Może dlatego ze akcja strun jest niska. Rada: wymień struny na jakieś grubsze, a problem (przynajmniej częściowo) powinien ustąpić
Tylko grubsze struny trzeba mocniej dociskać. Trochę poszukałem i dowiedziałem się że krzywizna mojego gryfu jest poprawna. Jutro (a właściwie dzisiaj) coś pomyślę.
Brzęczy zdecydowanie przy mostku. To nie jest na pewno zła krzywizna gryfu, bo jest ustawiona dobrze. Czy mostek może być przykręcany? Czy zawsze tylko klejony?
mostek?? a jestes pwenien że dobrze się trzyma??
może podstrunnik ( czy jak się to tam zwie xd) jest już trochę że tak powiem zużyty i w nim brzęczą struny ^^
zużyty raczej nie bo to podobno nowa gitara
Mostek się dobrze trzyma, ale jeśli jest oprócz klejenia przykręcony, to mogły nakrętki się zluzować i brzęczą. Poza tym w mostku jest przetwornik, więc może on?
Ok, problem rozwiązany, wymieniłem struny i przestało brzęczeć.

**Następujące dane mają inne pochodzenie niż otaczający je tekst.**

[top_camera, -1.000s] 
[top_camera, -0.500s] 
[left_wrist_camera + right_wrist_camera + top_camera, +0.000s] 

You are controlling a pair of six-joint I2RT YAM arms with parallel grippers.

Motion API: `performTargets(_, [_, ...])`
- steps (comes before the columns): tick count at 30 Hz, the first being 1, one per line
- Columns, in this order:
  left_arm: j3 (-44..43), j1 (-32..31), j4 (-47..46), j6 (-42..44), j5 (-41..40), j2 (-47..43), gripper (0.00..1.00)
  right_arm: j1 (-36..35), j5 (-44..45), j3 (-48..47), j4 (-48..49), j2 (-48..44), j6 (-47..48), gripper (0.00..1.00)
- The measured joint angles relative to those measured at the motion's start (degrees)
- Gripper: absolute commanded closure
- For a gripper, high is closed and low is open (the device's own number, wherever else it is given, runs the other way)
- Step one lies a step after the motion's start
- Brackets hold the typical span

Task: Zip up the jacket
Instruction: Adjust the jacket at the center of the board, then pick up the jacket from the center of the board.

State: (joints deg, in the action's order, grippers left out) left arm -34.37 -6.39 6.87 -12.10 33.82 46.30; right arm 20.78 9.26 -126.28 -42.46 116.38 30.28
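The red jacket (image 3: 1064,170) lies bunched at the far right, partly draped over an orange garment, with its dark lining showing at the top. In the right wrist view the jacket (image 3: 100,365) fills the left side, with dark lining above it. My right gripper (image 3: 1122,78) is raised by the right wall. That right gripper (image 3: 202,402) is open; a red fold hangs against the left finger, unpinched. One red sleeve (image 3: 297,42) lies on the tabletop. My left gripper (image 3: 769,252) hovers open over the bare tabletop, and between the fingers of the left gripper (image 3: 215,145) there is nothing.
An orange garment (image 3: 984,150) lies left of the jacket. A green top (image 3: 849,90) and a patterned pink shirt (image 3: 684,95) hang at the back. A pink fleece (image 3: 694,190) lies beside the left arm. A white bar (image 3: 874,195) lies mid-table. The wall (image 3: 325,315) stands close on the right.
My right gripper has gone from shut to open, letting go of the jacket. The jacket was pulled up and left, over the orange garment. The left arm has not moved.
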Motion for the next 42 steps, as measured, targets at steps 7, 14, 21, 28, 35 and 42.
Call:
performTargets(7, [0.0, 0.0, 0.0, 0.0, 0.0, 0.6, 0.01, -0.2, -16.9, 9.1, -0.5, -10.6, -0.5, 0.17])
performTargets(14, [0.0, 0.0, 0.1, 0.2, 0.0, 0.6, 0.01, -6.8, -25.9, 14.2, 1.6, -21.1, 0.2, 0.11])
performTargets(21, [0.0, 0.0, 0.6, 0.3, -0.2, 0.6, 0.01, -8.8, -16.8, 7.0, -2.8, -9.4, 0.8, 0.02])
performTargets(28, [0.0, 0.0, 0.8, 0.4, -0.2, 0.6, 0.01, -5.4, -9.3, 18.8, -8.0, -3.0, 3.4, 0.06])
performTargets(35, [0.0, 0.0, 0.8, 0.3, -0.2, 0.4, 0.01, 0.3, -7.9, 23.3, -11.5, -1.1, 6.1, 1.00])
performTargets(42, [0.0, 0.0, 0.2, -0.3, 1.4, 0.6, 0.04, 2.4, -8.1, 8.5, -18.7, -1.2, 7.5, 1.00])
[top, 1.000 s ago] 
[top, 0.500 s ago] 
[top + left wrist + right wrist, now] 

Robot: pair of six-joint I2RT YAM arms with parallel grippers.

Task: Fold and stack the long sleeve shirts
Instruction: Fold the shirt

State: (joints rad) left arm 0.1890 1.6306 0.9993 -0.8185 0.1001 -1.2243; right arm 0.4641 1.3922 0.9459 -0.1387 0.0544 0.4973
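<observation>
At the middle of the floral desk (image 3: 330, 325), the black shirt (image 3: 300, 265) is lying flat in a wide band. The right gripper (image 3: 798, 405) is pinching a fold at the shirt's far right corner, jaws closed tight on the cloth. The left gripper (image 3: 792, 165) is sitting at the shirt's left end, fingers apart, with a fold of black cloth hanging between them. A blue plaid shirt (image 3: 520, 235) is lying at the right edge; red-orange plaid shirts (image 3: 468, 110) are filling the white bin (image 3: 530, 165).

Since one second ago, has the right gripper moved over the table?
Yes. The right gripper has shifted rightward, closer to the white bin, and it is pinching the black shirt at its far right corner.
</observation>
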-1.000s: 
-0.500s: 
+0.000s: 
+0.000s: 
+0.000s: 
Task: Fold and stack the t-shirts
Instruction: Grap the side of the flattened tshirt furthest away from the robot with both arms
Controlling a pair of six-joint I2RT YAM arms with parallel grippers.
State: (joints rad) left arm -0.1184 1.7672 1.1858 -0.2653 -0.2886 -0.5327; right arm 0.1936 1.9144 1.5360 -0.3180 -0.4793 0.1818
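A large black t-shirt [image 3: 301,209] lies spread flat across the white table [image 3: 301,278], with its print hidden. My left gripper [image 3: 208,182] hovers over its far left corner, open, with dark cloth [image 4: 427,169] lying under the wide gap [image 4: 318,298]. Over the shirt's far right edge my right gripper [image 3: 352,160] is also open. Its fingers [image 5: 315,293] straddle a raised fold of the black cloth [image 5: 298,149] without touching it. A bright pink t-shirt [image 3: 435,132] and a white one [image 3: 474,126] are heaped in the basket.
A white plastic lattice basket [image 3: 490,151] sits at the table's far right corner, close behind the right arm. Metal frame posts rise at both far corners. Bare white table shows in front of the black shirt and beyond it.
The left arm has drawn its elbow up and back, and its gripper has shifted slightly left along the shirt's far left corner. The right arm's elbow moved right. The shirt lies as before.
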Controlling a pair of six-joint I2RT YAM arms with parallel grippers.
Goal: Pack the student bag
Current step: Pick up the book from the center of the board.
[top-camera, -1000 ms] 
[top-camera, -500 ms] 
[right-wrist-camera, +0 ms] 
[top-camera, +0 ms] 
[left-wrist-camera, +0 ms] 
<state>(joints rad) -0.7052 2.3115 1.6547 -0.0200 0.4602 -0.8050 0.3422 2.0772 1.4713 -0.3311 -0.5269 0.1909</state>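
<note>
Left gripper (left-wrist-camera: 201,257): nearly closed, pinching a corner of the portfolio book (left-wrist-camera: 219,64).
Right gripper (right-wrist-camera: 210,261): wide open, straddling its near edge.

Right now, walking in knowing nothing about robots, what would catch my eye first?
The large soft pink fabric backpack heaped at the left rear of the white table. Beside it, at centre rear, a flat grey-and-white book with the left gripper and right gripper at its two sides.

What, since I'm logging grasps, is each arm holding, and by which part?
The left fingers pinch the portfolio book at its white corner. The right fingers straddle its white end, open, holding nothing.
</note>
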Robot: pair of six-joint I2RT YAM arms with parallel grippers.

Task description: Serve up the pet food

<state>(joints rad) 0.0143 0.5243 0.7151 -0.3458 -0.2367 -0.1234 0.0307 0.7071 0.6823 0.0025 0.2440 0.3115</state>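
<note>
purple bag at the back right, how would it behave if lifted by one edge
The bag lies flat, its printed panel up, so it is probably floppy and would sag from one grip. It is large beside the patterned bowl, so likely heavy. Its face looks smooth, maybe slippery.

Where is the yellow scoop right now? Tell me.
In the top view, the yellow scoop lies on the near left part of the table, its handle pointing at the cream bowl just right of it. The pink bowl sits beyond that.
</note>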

Struny - 26zł, Przejazd autobusem - 3zł, efekt - bezcenny
heh jednak mialem racje dziękuje dziękuje
Brzęczą mi struny dociskane na progach (nie wszystkie) przy nowej gitarze Takamine eg320sc:( Jaki może być tego powód? Struny są nowe. Może to być wina krzywizny gryfu? Czy wyregulowanie na własną rękę pomorze? Czy trzeba się zgłosić z tym do serwisu?? Z góry dzieki za pomoc.
najpierw spróbuj struny wymienić bo bywa że nawet te nowe są do d ;D jak nadal będzie ten problem to napisz a coś się pomyśli.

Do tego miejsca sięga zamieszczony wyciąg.